Subversive stories in which the simplest interactions have dark preoccupations roiling underneath.

An assured collection of stories about men trying to connect with the world through convoluted, excessive means.

Their settings might be firmly rooted in the domestic, but the nine stories in Catalan writer Puntí's (Lost Luggage, 2013) collection read as though they are arriving from another world or being broadcast from a chillier, dystopian future. In "Kidney," a man named Gori gets letters reading "I'll be needing a kidney" along with checks for increasingly large amounts of money in the mail from his long-estranged brother, who perhaps feels he can buy Gori's altruism—or forgiveness. When Gori's niece shows up on his doorstep to make the request for her father in person, Gori "finally gave her the answer he's been savoring all along." Other than its preoccupation with familial dynamics, what the story has in common with those surrounding it is its use of an off-kilter premise to magnify its characters' sense of aggrievement and longing. "Blinker" chronicles a hitchhiker who refuses to make himself vulnerable to his drivers (or his readers) by revealing the contents of his black briefcase, while "Vertical" applies a Peter Pan–like sense of arrested development to a relapsed alcoholic writing his dead lover's name with his footsteps as he walks through the streets of Spain.

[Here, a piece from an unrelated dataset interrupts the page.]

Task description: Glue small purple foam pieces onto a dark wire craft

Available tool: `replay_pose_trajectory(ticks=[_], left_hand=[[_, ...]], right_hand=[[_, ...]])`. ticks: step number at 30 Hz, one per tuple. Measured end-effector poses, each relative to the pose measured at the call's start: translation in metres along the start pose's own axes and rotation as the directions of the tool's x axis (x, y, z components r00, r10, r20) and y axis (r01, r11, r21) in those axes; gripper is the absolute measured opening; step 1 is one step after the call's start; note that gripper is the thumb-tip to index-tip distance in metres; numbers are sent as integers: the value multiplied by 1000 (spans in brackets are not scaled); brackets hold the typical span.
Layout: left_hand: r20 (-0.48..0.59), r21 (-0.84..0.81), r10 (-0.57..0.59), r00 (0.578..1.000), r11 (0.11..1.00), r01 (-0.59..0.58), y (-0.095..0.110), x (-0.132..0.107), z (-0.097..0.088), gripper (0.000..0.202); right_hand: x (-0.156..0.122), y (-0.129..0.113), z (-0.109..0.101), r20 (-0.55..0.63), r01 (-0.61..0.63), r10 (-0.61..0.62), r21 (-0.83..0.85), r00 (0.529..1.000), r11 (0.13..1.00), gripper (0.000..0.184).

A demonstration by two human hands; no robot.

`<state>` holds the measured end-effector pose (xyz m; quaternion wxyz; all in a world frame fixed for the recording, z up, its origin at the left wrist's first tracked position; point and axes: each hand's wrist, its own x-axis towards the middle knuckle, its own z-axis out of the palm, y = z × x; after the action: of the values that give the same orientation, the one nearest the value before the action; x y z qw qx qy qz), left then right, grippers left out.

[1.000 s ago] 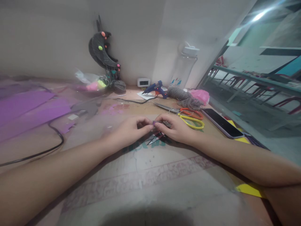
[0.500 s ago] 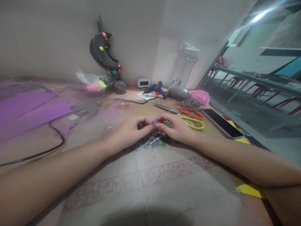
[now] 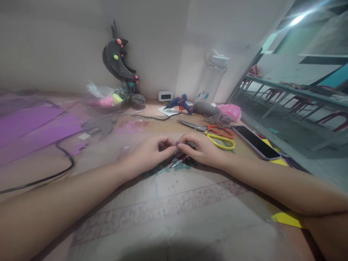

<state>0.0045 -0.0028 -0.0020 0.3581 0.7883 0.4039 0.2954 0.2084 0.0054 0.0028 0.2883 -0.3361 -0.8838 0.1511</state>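
Note:
A small purple piece (image 3: 178,144) is pinched between the fingertips of both hands, mostly hidden by them; its material I cannot make out. My left hand (image 3: 156,150) grips it from the left with thumb and forefinger. From the other side my right hand (image 3: 199,148) closes on it, fingertips nearly touching the left ones. Below the hands, a pointed metal blade (image 3: 177,164) with a reddish part lies on the table, partly covered by the right hand. Scissors with yellow handles (image 3: 220,141) and orange-handled scissors (image 3: 221,131) lie just beyond the right hand.
Behind stand a blue glue gun (image 3: 179,104), a white digital clock (image 3: 165,96), a clear bottle (image 3: 212,79) and grey yarn (image 3: 208,111). A phone (image 3: 257,142) lies right. Purple sheets (image 3: 40,123) and a black cord (image 3: 69,165) lie left. A dark crescent ornament (image 3: 115,59) leans against the wall.
Less of the purple piece shows between the fingertips now, and the right fingers have shifted slightly over it. Both arms stay in nearly the same place.

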Motion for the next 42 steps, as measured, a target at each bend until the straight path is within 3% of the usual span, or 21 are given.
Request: replay_pose_trajectory(ticks=[6,13,23,31,37,42], left_hand=[[-57,-42,-55,997,998,52,-2,1,0,21],[-104,-69,-90,990,994,83,-3,1,1,19],[-159,-58,-57,986,997,48,-4,0,-1,22],[-102,-60,-71,992,996,65,-2,-2,0,23],[-100,-6,-36,994,999,36,0,-1,0,19],[-69,34,-4,998,999,6,-1,-2,1,23]], right_hand=[[-1,2,-1,-27,-96,99,87,995,992,25],[0,0,0,-99,-100,100,8,990,995,20],[1,4,0,-16,67,-68,-68,998,995,26],[-1,5,1,-148,-139,158,134,976,981,30],[0,5,1,-135,-64,64,1,989,998,20],[1,3,1,-136,-60,53,-49,989,997,19]])
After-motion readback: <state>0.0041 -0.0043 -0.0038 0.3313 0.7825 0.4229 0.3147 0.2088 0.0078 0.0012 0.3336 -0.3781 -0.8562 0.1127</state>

Other stories parse obsessions borne out to their logical conclusions as characters deceive people they claim to care about for the sake of fulfilling their own desires. "Consolation Prize" focuses on a man's unhealthy fixation on the ex-girlfriend a fellow dog owner casually mentions while they're chatting at the park; he tracks her down and constructs an elaborate scenario to ask her out. "My Best Friend's Mother" places a teenager's lust in amber only to have it break out in a moment of selfishness when, as an adult, he randomly encounters the title character in a bar. Although the stories are well written and studded with wry observations, for the most part Puntí's language clears out of the way to make space for his great gifts of imagination and plot.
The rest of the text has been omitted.